So I wrote a patch .
Dispatching
Your ruby has encoding.h when it supports M17N. You can use HAVE_RUBY_ENCODING_H
in an extension library.
#if defined(HAVE_RUBY_ENCODING_H) && HAVE_RUBY_ENCODING_H # define M17N_SUPPORTED #endif
Associating index
I did not want to use rb_enc_str_new
to keep the modification least.
static VALUE pgresult_res_status(VALUE self, VALUE status) { - return rb_tainted_str_new2(PQresStatus(NUM2INT(status))); + VALUE ret = rb_tainted_str_new2(PQresStatus(NUM2INT(status))); + ASSOCIATE_INDEX(ret, self); + return ret; }
The patched version of pgresult_res_status
overwrites the encoding of ret
after creating ret
as an ASCII-8BIT string.
ASSOCIATE_INDEX
macro is a wrapper for rb_enc_associate_index
.
#ifdef M17N_SUPPORTED # define ASSOCIATE_INDEX(obj, index_holder) rb_enc_associate_index((obj), enc_get_index((index_holder))) static rb_encoding * pgconn_get_client_encoding_as_rb_encoding(PGconn* conn); static int enc_get_index(VALUE val); #else # define ASSOCIATE_INDEX(obj, index_holder) /* nothing */ #endif
For 1.8, ASSOCIATE_INDEX does nothing. For 1.9, it extracts the associated encoding from index_holder
and associates obj
with the encoding.
enc_get_index
is a specialized version of rb_enc_get_index
for pg.
It extracts an encoding from a PGConn object.

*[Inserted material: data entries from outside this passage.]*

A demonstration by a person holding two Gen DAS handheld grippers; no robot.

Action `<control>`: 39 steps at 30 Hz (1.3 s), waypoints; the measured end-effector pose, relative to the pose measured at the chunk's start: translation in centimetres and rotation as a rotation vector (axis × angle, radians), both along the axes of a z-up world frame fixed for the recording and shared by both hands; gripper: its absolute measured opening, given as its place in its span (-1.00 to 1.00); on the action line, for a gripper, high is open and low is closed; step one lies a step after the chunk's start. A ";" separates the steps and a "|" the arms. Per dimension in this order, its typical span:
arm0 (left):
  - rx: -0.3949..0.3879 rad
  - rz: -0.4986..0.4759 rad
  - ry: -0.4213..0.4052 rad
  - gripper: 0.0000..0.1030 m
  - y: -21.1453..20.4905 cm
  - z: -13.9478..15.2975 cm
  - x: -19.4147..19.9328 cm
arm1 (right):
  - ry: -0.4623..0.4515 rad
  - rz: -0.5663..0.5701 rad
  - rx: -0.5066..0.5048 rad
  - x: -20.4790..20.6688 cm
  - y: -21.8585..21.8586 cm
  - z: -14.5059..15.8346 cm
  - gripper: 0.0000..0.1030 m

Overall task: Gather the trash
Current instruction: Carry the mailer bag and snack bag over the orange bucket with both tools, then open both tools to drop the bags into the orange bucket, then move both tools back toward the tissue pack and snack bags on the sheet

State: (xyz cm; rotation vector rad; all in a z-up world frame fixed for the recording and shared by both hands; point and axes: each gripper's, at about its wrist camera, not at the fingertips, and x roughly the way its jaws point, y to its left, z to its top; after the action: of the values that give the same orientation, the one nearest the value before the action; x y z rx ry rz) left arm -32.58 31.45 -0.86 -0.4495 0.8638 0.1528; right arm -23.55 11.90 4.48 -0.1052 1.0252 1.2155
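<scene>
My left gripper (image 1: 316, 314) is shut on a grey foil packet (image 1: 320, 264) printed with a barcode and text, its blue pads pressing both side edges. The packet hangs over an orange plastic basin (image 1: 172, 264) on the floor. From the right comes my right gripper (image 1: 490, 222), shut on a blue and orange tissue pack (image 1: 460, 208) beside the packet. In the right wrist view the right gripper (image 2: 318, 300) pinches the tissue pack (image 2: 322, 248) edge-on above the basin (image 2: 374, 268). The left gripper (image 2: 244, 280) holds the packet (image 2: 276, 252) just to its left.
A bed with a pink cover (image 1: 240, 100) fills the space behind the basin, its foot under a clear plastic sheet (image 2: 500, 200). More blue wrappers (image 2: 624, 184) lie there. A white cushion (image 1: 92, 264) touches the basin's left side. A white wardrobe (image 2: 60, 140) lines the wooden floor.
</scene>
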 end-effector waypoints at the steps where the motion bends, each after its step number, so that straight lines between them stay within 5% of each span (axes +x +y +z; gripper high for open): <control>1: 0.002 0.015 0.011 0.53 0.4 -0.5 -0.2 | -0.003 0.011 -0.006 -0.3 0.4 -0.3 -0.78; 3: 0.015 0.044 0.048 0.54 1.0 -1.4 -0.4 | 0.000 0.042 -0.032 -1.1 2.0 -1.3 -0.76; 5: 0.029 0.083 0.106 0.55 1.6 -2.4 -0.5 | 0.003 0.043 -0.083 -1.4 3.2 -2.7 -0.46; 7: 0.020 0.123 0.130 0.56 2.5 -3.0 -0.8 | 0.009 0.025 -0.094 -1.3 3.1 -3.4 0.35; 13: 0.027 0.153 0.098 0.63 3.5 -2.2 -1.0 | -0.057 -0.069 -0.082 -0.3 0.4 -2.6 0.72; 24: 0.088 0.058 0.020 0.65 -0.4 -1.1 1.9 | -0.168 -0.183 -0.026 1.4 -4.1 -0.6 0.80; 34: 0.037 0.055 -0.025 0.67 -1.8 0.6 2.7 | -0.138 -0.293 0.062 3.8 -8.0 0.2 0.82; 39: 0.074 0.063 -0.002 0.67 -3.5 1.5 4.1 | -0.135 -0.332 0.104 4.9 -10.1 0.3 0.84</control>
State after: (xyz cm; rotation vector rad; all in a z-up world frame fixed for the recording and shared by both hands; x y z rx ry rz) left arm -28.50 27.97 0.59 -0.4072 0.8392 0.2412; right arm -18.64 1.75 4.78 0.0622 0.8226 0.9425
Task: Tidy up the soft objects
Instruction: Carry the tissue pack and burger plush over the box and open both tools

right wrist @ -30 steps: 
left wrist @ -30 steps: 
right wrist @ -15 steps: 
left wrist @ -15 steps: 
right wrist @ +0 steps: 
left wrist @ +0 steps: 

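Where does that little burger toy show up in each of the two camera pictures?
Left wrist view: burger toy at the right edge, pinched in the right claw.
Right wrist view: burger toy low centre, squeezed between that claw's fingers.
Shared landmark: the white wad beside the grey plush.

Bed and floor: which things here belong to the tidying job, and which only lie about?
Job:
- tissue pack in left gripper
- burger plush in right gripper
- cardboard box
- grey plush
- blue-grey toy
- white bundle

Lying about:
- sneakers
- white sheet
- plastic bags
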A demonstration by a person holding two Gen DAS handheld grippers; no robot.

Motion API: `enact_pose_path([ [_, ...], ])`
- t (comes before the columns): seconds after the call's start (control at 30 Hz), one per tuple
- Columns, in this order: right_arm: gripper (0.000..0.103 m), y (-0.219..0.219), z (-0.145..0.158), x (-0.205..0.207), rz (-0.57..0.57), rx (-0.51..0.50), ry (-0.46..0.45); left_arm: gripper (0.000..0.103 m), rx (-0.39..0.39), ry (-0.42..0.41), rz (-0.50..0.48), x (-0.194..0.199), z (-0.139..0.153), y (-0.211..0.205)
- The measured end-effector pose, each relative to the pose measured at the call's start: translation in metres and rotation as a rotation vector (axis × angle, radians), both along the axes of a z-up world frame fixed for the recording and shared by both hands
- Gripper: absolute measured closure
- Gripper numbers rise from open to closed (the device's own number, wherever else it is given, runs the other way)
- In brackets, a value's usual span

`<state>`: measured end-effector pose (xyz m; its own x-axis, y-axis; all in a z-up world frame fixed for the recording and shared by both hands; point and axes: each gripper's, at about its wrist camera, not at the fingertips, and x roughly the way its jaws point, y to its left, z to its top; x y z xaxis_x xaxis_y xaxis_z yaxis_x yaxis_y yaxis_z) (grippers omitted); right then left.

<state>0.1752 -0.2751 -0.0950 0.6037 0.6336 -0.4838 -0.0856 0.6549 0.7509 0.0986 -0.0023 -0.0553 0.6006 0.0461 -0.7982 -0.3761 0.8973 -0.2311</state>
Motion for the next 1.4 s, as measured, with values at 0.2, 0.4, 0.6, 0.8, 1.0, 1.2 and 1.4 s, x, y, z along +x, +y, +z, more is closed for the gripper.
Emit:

static int enc_get_index(VALUE val) { int i = ENCODING_GET_INLINED(val); if (i == ENCODING_INLINE_MAX) { VALUE iv = rb_ivar_get(val, s_id_index); i = NUM2INT(iv); } return i; }
You don't have to implement a function like enc_get_index
in your library. You can use rb_enc_get_index
API with Ruby 1.9.2.
But Ruby 1.9.1's rb_enc_get_index
has a bug. ((I have had no plan to fix the bug in 1.9.1. But now I feel the decision might be wrong. Do you want to use rb_enc_get_index
in you library with Ruby 1.9.1? To backport or not to backport.))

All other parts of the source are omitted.